L’explosion mortelle



Cinq morts, un disparu, huit blessés hospitalisés dont un dans un état désespéré : tel était le terrible bilan en fin de journée de la série d’explosions qui s’est produite hier à la raffinerie Total de La Mède, à 30 kilomètres de Marseille, au bord de l’étang de Berre.
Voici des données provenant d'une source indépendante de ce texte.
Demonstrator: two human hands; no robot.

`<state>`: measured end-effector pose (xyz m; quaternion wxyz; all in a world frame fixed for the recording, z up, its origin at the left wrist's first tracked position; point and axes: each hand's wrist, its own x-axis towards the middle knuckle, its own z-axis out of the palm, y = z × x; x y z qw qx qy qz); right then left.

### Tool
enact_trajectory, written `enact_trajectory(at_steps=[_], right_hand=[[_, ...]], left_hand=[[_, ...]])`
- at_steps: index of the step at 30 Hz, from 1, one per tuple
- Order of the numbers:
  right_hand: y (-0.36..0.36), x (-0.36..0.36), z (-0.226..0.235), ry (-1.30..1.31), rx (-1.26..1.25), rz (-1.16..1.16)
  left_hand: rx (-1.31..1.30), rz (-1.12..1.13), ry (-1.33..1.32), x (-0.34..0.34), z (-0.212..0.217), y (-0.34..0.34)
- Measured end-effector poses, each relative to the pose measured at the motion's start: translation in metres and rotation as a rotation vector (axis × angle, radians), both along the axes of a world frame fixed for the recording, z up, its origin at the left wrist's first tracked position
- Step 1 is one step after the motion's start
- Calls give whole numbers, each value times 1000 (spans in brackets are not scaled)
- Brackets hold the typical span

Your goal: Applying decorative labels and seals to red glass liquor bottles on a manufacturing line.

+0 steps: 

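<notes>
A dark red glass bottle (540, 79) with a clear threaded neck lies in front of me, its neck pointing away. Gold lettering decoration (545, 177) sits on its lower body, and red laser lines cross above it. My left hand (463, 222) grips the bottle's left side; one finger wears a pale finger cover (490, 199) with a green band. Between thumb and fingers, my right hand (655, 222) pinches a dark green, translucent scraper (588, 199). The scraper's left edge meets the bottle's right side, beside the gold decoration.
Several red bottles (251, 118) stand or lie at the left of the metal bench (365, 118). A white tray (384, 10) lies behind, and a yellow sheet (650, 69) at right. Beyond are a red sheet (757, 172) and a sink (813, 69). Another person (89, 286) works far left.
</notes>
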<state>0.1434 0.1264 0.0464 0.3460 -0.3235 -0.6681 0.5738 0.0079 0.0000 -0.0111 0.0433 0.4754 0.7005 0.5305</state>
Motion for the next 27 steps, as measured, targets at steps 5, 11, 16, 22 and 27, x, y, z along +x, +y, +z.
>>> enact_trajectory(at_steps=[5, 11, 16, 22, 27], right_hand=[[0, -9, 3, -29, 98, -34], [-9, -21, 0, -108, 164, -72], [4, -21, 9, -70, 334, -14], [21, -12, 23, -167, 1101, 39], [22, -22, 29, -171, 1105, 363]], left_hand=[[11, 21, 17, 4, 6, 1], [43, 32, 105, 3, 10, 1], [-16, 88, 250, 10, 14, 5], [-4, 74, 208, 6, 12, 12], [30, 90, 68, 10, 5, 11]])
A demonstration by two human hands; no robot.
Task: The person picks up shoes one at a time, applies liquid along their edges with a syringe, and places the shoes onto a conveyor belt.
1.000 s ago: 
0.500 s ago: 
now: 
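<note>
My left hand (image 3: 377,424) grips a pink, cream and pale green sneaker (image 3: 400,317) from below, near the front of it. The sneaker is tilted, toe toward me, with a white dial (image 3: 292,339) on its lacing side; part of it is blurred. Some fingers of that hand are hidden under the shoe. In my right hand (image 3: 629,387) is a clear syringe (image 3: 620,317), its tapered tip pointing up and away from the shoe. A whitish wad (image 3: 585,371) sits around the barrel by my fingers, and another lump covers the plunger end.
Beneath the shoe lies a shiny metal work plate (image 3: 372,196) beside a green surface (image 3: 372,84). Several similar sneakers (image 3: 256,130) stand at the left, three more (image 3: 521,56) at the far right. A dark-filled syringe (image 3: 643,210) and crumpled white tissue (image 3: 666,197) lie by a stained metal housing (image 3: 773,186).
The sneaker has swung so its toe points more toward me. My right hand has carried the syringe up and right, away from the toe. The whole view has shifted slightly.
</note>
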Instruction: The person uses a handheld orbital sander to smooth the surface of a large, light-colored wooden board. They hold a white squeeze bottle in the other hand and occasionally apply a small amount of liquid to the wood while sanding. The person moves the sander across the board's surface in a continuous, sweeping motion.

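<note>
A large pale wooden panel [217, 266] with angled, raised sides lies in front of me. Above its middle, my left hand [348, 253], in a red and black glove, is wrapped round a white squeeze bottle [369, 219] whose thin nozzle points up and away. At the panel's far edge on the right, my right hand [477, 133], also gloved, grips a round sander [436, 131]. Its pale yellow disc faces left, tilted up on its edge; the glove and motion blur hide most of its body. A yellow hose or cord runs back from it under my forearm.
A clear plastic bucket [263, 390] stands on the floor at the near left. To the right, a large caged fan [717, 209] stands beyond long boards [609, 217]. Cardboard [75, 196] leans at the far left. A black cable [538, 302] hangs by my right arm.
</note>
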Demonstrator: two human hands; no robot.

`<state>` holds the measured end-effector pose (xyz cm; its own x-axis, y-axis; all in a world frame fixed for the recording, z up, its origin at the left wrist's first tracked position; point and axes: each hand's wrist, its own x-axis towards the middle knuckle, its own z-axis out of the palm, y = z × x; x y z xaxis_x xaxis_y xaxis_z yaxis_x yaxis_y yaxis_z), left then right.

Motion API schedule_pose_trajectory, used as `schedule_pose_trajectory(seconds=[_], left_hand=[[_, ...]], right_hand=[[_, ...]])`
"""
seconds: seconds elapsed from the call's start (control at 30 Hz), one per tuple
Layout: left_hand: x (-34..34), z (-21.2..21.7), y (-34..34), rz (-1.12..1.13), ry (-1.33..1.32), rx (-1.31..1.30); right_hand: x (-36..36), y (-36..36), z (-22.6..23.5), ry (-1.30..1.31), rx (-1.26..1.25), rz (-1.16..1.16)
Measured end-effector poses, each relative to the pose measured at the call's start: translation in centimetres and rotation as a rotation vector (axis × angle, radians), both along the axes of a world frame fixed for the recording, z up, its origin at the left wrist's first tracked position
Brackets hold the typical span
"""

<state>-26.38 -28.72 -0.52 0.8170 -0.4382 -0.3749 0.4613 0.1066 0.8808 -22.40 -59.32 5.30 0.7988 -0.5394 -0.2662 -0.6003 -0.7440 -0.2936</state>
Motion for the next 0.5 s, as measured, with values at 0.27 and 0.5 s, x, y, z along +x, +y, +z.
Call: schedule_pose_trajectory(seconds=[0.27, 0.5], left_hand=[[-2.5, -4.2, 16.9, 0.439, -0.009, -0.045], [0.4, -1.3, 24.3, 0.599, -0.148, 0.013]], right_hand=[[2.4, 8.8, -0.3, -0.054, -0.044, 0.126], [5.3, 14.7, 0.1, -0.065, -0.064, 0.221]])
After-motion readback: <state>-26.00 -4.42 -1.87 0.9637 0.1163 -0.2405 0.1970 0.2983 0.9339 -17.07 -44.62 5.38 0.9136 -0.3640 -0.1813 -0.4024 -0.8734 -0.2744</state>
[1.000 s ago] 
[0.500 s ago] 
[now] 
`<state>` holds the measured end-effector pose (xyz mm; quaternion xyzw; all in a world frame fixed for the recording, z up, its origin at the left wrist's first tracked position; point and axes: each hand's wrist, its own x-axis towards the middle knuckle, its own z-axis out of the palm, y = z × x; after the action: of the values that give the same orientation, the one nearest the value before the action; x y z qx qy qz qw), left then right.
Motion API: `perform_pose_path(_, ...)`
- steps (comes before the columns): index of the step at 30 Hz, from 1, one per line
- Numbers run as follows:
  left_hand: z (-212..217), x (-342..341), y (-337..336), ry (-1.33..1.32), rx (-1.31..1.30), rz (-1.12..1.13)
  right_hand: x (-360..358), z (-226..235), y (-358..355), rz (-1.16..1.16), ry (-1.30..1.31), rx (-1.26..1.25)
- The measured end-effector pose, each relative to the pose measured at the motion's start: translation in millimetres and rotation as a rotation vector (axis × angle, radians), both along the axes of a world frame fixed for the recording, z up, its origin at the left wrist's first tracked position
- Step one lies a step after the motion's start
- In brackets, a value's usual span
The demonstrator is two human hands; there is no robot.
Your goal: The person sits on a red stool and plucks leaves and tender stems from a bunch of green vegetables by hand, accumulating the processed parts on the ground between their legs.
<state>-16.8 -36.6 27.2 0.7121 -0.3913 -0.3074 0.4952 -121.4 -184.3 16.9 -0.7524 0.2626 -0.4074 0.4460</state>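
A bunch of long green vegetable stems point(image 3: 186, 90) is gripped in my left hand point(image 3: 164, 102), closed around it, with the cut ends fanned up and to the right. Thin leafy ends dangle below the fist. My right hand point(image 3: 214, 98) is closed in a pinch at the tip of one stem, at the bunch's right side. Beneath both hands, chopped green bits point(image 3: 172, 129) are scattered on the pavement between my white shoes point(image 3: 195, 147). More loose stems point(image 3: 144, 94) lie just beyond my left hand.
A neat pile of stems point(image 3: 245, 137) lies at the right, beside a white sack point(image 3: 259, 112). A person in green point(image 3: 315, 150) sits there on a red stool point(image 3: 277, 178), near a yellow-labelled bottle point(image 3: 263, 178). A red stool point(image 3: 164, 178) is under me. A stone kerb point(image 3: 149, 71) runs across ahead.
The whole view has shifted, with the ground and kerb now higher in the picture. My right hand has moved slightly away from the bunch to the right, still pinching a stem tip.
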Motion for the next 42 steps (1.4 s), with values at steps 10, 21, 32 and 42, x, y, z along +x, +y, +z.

Cette catastrophe [...] est l’une des plus graves qui ne se soient jamais produites en France dans une installation pétrolière, la plus grave depuis l’accident et l’incendie de Feyzin dans le Rhône, qui tuèrent 18 personnes le 4 janvier 1966. Il était environ 5 h 30 du matin, hier, lorsqu’une gigantesque explosion dont le grondement a été entendu jusqu’à Marseille désintègre le temps d’un éclair la tour du « crackeur catalytique » de l’usine […]. La violence de l’explosion « brisante » qui aurait fait suite à l’inflammation d’une fuite de gaz a littéralement soufflé la salle de contrôle située au pied de la construction - un véritable bunker, bourré d’instruments de commande et de surveillance électronique - où se trouvaient sept des victimes. […] Plusieurs déflagrations suivaient cette première explosion en affectant d’autres unités de production, alors que la direction de l’entreprise déclenchait l’alerte maximale et que la préfecture mettait en place le plan rouge ainsi que le plan particulier d’intervention (PPI) qui permet de mobiliser l’ensemble des moyens de secours de la région, y compris ceux, spécialisés, des autres raffineries. Le site Total relevant, comme onze autres autour de l’étang, de la « Directive Seveso » sur les établissements susceptibles de provoquer des accidents majeurs. […] Si des prélèvements aériens concluaient à l’absence de toxicité de l’air, évitant à la cellule de crise de faire évacuer la population alentour, les tonnes d’eau et de mousse carbonique utilisées pour combattre le feu, polluées par les hydrocarbures, menaçaient en revanche de se déverser dans l’étang, [...] le site semblant dépourvu de bassins de rétention suffisants. [...] La direction de l’entreprise, en tout cas, a tenté de prendre les devants, affirmant qu’elle ne « s’expliquait pas ce qui s’est passé » et précisant « qu’il n’y avait eu aucune réduction d’effectif dans les services de sécurité ». C’est loin d’être l’avis général. [...] La CGT souligne que « la réduction des effectifs, la dégradation de la maintenance des installations, le recours à la main-d’oeuvre précaire, l’automatisation à outrance aboutissent à la montée des risques de catastrophe ».